Is there any way that these libraries could be used as "wrappers" for our kernel request handling?
I mean, let's create this reactphp/icicle/whatever environment setup, create our kernel like we would do in any Symfony app, and run the app as web-server, and when a request is retrieved, we send it asynchrously to our kernel, and as long as the kernel has not sent the response, the client waits for it, even if the response is also sent asynchrously (from nested callbacks, etc., like in NodeJS).
This would make any existing Symfony app compatible with this paradigm, as long as the app is stateless, obviously. (if the app config changes based on a request, there's a paradigm issue in the app itself...)
Is it even a possible reality with PHP libraries rather than using PHP internal web-server in another way?
Why ask these questions?
Actually, it would be kind of a revolution if PHP could implement real asynchronous stuff internally, like Javascript has, but this would also has a big impact on performances in PHP, because of persistent data in our web-server, less bootstraping (require autoloader, instantiate kernel, get heavy things from cached files, resolve routing, etc.).
In my thoughts, only the $kernel->handleRaw($request); would consume CPU, the whole rest (container, parameters, services, etc.) would be already in the memory, or, for the case of services, "awaiting to be instantiated". Then, performance boost, I think.
And it may troll a bit the people who still think PHP is a very bad and slow language to use :D
For readers and responders ;)
If a core PHP contributor reads me, is there any way that internally PHP could be more asynchronous even with a specific new internal API based on functions or classes?
I'm not a pro of all of these concepts, and I hope really good experts are going to read this and answer me!
It could be a great advance in the PHP world if all of this was possible in any way.

Why exactly is the internal PHP webserver not recommended for
production?
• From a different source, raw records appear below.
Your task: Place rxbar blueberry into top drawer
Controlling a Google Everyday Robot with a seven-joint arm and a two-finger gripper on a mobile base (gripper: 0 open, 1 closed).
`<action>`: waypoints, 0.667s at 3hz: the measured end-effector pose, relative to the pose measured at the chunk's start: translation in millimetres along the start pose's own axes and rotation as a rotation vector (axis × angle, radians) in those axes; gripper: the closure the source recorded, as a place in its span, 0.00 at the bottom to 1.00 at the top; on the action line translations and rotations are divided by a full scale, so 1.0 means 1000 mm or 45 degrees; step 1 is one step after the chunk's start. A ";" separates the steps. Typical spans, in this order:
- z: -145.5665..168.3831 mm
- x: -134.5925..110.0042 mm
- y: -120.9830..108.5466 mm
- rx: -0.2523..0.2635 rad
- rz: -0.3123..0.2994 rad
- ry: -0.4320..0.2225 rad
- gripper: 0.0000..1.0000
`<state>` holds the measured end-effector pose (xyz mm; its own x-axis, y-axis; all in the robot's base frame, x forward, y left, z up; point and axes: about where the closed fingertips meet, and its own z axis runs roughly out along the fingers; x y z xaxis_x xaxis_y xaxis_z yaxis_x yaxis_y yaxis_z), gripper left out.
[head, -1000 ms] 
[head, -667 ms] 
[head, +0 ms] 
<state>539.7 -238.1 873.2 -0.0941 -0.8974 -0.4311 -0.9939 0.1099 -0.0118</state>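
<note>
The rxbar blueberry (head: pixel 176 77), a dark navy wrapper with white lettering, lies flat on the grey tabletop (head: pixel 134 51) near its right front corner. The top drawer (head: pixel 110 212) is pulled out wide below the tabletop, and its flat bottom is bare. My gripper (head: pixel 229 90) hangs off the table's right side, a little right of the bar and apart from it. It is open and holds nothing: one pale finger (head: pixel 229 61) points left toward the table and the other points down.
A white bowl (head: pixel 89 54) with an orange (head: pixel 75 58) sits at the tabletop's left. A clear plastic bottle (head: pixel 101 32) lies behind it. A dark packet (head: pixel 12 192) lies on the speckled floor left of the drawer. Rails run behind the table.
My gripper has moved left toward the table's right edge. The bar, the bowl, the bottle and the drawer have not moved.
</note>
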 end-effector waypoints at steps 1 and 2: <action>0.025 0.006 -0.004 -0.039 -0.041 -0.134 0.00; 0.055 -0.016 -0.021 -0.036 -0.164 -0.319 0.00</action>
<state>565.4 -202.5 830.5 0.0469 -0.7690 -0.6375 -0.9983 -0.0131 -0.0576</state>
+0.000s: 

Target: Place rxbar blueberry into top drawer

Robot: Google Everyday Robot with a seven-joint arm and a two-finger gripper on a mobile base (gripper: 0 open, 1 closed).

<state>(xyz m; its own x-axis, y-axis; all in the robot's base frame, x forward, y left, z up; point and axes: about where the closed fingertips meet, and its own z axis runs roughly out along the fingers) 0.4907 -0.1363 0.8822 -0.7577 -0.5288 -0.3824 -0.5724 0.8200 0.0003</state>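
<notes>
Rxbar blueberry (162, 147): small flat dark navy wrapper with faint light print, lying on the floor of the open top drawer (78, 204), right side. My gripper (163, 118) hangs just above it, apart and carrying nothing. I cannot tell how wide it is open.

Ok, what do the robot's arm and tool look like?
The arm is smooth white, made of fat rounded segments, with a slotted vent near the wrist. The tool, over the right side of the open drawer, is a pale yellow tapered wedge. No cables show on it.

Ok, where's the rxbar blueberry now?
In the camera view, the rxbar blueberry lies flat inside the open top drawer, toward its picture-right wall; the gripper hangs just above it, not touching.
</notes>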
I mean, if we can configure how the server is run and its
"router" file, we should be able to use it like any PHP server, yes or
no?
Because it's not written to behave well under load, and there are no configuration options that let you handle HTTP request processing before it reaches PHP.
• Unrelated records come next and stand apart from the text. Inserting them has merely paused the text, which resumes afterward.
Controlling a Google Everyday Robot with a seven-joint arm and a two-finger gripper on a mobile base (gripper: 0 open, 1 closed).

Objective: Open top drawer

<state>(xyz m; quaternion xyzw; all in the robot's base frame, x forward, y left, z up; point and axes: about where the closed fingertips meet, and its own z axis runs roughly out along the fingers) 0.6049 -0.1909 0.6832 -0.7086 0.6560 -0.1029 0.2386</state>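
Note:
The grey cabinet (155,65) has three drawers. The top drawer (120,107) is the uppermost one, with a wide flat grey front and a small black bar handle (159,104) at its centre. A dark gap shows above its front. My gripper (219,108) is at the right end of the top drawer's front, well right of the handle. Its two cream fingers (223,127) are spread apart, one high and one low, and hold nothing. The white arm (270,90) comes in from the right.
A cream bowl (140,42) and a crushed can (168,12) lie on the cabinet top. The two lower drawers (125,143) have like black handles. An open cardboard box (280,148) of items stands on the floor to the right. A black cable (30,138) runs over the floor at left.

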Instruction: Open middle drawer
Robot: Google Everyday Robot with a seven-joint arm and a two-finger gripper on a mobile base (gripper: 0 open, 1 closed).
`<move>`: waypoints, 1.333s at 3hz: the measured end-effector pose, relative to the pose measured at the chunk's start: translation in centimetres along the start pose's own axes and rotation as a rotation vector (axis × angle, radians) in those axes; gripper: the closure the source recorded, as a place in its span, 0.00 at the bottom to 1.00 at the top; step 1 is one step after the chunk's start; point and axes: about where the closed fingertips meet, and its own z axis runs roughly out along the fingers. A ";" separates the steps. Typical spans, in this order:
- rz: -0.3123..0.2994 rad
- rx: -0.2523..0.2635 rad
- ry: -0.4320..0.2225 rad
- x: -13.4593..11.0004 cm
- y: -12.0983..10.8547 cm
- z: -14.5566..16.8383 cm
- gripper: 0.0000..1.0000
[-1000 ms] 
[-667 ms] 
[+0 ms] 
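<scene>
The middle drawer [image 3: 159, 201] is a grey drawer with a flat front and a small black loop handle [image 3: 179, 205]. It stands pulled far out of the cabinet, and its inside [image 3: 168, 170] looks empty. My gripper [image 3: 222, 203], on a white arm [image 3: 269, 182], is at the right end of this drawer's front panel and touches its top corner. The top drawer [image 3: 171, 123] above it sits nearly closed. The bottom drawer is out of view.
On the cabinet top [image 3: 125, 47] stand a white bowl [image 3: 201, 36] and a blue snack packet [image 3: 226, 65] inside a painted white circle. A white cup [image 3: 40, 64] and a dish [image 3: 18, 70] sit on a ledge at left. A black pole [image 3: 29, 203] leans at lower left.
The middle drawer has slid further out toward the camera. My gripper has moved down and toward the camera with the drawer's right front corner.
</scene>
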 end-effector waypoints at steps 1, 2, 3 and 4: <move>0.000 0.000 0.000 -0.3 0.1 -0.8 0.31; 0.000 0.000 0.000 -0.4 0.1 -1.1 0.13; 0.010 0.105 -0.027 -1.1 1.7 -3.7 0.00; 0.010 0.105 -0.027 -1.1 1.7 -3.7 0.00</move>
Basically, it lacks features if you compare it to nginx. It would be equal to comparing a skateboard to a Lamborghini.
It can get you from A to B but.. you get the gist.
How does it behaves internally? Is memory shared between two requests?
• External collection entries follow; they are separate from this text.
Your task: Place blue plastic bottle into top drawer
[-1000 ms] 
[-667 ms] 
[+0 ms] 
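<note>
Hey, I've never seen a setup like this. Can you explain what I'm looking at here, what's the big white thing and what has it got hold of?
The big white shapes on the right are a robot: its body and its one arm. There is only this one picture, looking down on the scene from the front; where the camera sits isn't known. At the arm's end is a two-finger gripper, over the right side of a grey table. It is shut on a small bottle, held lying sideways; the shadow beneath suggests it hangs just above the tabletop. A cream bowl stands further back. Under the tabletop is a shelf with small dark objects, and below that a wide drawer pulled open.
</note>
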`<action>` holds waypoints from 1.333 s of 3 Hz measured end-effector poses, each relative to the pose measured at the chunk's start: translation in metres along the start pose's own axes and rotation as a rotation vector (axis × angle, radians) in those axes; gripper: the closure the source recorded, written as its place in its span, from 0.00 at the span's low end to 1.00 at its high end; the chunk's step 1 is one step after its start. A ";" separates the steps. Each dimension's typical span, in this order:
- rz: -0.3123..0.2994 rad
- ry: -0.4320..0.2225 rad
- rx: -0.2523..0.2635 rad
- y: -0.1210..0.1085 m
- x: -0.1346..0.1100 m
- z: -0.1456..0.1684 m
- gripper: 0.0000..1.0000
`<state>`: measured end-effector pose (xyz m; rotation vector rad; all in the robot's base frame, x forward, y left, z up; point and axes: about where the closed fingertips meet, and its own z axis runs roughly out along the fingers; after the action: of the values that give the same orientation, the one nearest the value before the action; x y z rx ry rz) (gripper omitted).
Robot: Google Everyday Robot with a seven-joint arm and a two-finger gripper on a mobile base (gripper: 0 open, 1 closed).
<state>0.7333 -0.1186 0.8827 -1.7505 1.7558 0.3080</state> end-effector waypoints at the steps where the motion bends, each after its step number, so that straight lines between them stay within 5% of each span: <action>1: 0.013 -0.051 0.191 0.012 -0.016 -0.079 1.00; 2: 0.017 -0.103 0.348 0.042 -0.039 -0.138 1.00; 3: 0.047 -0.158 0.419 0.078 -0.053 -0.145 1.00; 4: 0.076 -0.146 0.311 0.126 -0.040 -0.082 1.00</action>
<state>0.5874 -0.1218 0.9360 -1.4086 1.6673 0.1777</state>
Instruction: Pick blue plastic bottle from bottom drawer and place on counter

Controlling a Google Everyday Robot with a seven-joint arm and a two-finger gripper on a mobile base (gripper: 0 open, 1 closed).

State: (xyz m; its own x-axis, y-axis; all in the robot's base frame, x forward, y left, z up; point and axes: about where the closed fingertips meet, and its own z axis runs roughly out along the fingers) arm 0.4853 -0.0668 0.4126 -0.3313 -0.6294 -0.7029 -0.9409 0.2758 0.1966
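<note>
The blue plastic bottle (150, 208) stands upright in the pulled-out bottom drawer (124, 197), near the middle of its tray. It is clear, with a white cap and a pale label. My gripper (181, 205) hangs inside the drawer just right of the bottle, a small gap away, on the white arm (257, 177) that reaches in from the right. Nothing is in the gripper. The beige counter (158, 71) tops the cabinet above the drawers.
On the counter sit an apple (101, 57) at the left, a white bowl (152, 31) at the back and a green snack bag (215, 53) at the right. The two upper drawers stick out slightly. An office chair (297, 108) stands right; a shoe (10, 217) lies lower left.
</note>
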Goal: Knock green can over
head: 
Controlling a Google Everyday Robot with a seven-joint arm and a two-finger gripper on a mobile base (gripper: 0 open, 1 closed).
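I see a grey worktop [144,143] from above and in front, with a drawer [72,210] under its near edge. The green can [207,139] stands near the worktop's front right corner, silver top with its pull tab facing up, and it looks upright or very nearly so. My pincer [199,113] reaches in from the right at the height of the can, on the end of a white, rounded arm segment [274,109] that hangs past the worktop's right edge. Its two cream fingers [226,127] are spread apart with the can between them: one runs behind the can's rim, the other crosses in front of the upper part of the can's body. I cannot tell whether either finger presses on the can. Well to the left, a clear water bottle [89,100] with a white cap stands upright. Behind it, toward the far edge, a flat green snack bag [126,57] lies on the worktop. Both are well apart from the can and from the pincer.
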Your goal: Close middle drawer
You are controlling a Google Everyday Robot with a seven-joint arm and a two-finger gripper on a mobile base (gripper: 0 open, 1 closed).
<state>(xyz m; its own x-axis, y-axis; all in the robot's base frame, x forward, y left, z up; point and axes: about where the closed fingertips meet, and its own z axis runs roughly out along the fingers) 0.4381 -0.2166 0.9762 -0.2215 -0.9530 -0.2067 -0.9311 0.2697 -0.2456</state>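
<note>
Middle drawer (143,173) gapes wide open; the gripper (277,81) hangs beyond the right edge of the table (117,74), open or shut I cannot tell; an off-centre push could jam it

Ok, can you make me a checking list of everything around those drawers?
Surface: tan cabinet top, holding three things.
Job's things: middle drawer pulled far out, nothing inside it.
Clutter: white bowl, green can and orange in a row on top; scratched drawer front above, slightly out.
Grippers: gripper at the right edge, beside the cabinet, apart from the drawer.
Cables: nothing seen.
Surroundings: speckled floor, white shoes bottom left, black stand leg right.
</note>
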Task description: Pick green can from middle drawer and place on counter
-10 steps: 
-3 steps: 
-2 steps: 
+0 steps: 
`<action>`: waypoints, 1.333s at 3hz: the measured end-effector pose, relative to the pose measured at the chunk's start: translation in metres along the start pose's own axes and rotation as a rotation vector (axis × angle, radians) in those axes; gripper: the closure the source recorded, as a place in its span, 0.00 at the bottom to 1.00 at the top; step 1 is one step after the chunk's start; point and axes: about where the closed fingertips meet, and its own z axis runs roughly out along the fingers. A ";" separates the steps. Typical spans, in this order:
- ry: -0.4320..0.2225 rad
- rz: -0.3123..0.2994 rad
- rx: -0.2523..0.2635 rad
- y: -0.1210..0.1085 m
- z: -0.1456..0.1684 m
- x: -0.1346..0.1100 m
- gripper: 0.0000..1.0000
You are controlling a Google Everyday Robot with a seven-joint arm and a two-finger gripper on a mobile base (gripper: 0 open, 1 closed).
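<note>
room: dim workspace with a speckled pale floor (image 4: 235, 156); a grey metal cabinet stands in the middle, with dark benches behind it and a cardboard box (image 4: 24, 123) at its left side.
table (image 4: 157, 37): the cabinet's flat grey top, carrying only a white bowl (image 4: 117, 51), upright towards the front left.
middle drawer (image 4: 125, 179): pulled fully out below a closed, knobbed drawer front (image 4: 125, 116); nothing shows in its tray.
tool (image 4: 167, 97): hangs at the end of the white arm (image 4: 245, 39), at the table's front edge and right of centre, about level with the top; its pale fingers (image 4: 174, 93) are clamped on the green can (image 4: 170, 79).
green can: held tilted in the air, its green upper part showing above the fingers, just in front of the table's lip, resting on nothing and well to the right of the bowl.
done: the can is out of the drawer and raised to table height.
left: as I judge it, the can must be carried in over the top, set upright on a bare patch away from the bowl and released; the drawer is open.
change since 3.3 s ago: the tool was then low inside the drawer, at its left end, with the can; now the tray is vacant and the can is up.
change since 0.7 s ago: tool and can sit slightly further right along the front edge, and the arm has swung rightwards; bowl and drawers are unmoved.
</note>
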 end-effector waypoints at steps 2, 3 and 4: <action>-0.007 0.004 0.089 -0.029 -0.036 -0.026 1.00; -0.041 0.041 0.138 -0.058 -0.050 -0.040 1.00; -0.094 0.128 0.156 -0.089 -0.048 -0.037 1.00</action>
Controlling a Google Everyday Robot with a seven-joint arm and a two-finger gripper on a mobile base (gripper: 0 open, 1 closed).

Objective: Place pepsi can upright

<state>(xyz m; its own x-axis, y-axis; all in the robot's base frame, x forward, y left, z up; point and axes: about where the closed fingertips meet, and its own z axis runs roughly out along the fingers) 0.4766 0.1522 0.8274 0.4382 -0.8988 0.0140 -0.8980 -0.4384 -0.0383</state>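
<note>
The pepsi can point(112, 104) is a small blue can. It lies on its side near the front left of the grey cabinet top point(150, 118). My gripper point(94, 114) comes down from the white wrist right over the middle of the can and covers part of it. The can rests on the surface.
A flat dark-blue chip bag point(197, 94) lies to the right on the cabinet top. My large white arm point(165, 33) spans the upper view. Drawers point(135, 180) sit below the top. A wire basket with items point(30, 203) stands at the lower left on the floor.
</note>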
By using the router, it seems obvious to me that variables are not
shared, else we could make nodejs-like apps, but it seems PHP is not
capable of doing something like this.
Documentation states it's singlethreaded, so it appears that it would behave the same as if you wrote while(true) { // all your processing here }.
It's a playtoy designed to quickly check a few things if you can't be bothered to set up a proper web server before trying out your code.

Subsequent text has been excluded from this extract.